The strangest things people
have tried to take through
What do a seal’s head, a corpse, a stuffed armadillo and a power saw have in common? Well they’re all objects that people have tried to take through airport security.
Yep, that’s right, your attempts to get away with more than 100ml of shampoo pale in comparison to what these travellers have smuggled (or attempted to smuggle) through the x-ray machines. Let’s take a look at the strangest ones:
- A seal’s head. A man travelling through Boston’s Logan International Airport was found to have the severed head of a seal concealed in his hand luggage. His defence? He was a biology teacher and he wanted to use it to educate his class.

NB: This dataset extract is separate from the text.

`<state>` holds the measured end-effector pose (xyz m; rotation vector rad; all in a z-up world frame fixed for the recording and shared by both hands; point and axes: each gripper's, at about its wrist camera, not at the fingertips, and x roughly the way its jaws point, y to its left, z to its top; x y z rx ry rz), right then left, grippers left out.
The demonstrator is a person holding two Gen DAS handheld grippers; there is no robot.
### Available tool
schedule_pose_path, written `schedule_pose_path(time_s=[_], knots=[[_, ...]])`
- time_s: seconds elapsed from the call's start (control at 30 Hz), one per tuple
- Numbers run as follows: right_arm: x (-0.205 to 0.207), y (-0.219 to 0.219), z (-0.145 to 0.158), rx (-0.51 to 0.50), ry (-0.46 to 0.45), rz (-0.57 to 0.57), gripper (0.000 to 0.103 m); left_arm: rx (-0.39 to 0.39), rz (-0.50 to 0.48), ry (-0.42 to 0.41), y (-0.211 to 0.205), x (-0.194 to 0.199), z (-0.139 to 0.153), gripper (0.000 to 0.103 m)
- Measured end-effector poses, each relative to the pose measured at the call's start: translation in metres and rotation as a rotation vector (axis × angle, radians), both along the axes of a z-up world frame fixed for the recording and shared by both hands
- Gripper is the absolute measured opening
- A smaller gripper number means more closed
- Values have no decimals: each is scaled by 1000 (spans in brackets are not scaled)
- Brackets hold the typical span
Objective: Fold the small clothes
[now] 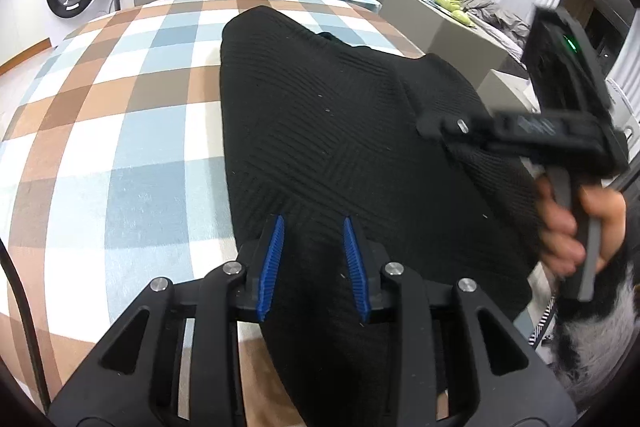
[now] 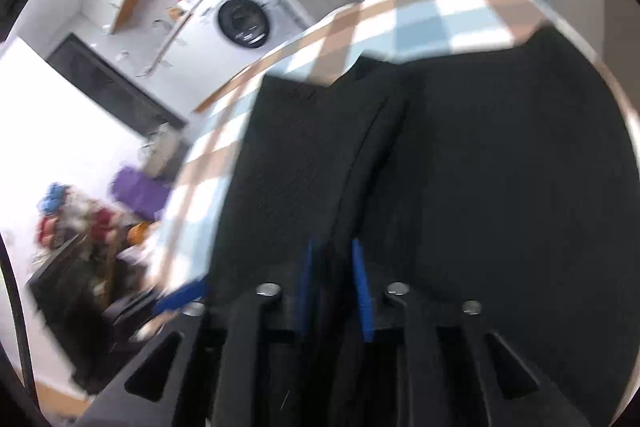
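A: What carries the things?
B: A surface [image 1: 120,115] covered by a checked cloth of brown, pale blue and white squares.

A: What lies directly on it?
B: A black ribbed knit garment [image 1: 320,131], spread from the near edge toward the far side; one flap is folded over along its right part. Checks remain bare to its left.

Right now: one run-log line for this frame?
stage: folding | item: black knit garment flat on checked tablecloth | left tongs: open over near hem | right tongs: astride raised fold, grip unclear
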<state>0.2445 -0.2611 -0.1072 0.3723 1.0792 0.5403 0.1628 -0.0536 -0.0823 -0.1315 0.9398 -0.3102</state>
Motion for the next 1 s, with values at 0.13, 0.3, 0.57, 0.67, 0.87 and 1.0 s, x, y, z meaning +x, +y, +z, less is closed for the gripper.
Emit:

- A skeleton. There are various incidences of human remains being taken through airports, including a skeleton that was passed through the x-ray machine at Germany’s Munch Airport by two Italian women. When questioned, they produced the death certificate for their relative who had died 11 years prior, and they were permitted to continue their journey with the skeleton in tow.
- 10 human eyeballs. In a slightly more gruesome example of human remains being taken through an airport, a jam jar filled with 10 human eyeballs was discovered at London Stansted Airport in 2007. Quite what anyone would do with 10 human eyeballs in a jam jar is anyone’s guess.
- 200 tarantulas. It’s the stuff of nightmares; upon opening a passenger’s suitcase, customs officers in Amsterdam’s Schiphol Airport found plastic tubes filled with a selection of insects, including millipedes, crickets and grasshoppers, as well as 200 live tarantulas stuffed into clothing. The creatures were confiscated and handed over to animal welfare.
- A stuffed armadillo. In 2004, officials in Sydney Airport found and confiscated a stuffed armadillo wearing a hat and holsters and carrying a toy gun. Mounted on a plinth, it was apparently a gift. As the Australian Customs and Border Protection Service jokingly put it, “bad taste should have been enough of a reason not to attempt to bring [the armadillo] into the country.”
- 420lbs of cow brains. 420lbs of cow brains were found in a suitcase at Cairo International Airport in 2012. The men carrying them said they planned to sell them to restaurants, as in Egypt, cow brains are a delicacy and will sell for a high price. The brains were confiscated and later destroyed.
- A giant squash. An enormous squash weighing 4 stone was carried through Birmingham Airport in 2014 in an attempt to smuggle it into the UK from Bangladesh. It was 4ft long and was found among 79kg of fish as well as 94,000 cigarettes.
- A power saw. Amazingly, a petrol-fuelled power saw, taken through New York’s Elmira Corning Regional Airport, was allowed on the flight, just without any fuel in it.
- A tiger cub. In 2010, a routine bag x-ray revealed a sedated tiger cub hidden among a pile of cuddly toys. The lady carrying the suitcase was promptly arrested and the tiger taken to a local conservation centre.
- An ancient Egyptian sarcophagus. Perhaps the most intriguing object on this list, an ancient Egyptian coffin was taken through customs in Miami International Airport in 2008 by a man travelling from Barcelona. When the man couldn’t prove he actually owned the artefact, it was confiscated. The subsequent investigation, which lasted two years and involved Interpol, numerous Egyptologists and the Egyptian government, revealed that the coffin had been reported missing over 125 years ago. The sarcophagus was eventually returned to Egypt where it went on display in Cairo.
- A suitcase full of coat hangers. You might not think there’s anything untoward about the suitcase stuffed full of wire coat hangers that was found at Incheon International Airport in South Korea. However, the hangers turned out to be made from US$80,000 worth of gold, and were part of an elaborate gold smuggling rouse.
- Snakes. In another incident at Miami International Airport in 2011, a man passing through security was found to have seven snakes in his pants. The snakes were wrapped in tights and were found along with a number of turtles. The passenger was arrested and the animals taken to the US Fish and Wildlife Service.
- 18 severed human heads. You would think that if you’re going to take 18 severed human heads (with the skin still on them) through security you might keep an eye on them. But in an incident at Chicago O’Hare International Airport in 2013, the heads in question were found unattended. After some investigation, the heads turned out to be legitimate medical specimens and they were allowed to continue on their journey.